The one I used to compare SOAP descriptor is a fortran wrapper routine that calls GAP code in QUIP. But unfortunately it is not scalable to large system, that's why I am trying DScribe. The SOAP graph obtained by it with almost the same configuration looks more different between species, but it could also be the magic of ordering of SOAP index or something.

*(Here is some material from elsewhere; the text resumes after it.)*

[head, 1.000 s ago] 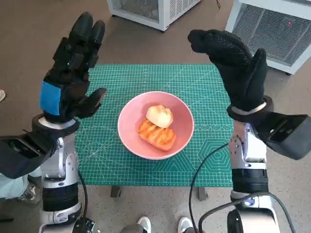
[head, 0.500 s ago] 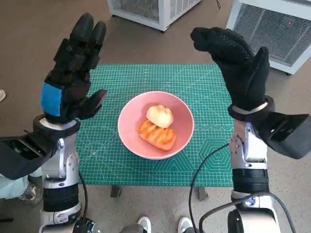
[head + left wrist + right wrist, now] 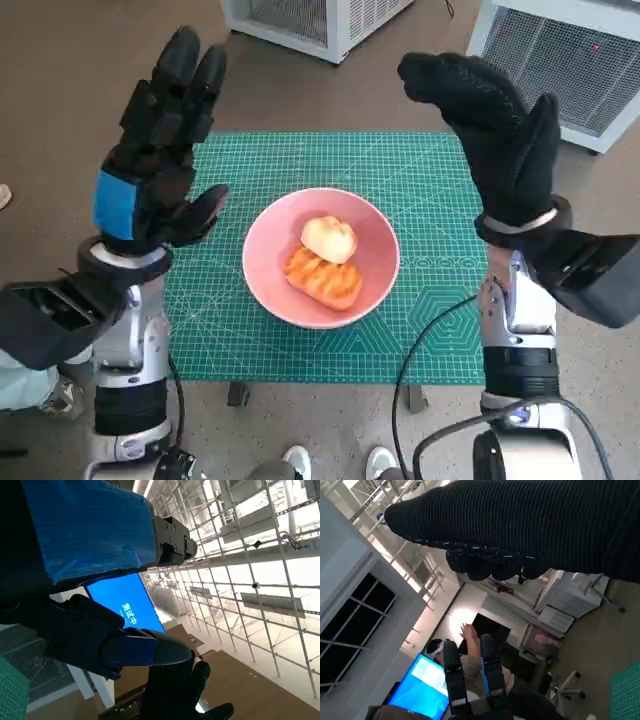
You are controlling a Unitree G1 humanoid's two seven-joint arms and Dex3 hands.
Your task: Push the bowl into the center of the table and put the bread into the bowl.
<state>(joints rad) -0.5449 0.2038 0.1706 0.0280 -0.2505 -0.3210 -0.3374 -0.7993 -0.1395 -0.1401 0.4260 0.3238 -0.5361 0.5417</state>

Anyway, thanks for your advices.

Hi @ryokbys!

Coming back to this issue in preparation for version 1.1.0: we will add a new weighting option for SOAP that will greatly increase the local resolution. Here is an example script of using it (the structure is here: forsterite.zip):

import numpy as np
import matplotlib.pyplot as mpl
from ase.io import read
from dscribe.descriptors import SOAP

atoms = read("./forsterite.poscar")
atoms.wrap()

soap = SOAP(
    species=["Mg", "Si", "O"],
    periodic=True,
    weighting={"function": "poly", "r0": 6, "c": 1, "d": 1, "m": 4},
    nmax=4,
    lmax=3,
    crossover=True,
)
feat = soap.create(atoms)
fix, ax = mpl.subplots(figsize=(10, 5))
for index in [0, 8, 24]:
    i_feat = feat[index]
    x = np.arange(0, i_feat.shape[0])
    mpl.plot(x, i_feat, label=atoms.get_chemical_symbols()[index])
mpl.legend()
mpl.tight_layout()
mpl.show()

This produces the following plot for your structure:
forsterite

As you can see, by introducing a radial weighting that monotonuously decreases towards zero the further you go from a center (this is controlled by the new weighting-dictionary), you can remedy the problems discussed in issue #20. There are several parameters that you can use to tune the weighting to fit your needs. We are preparing version 1.1.0 for release, but if you want, you can already play with it by cloning branch 1.1.0 from git and installing it with

cd dscribe
pip installl .

Closing this for now, please see the previous comment.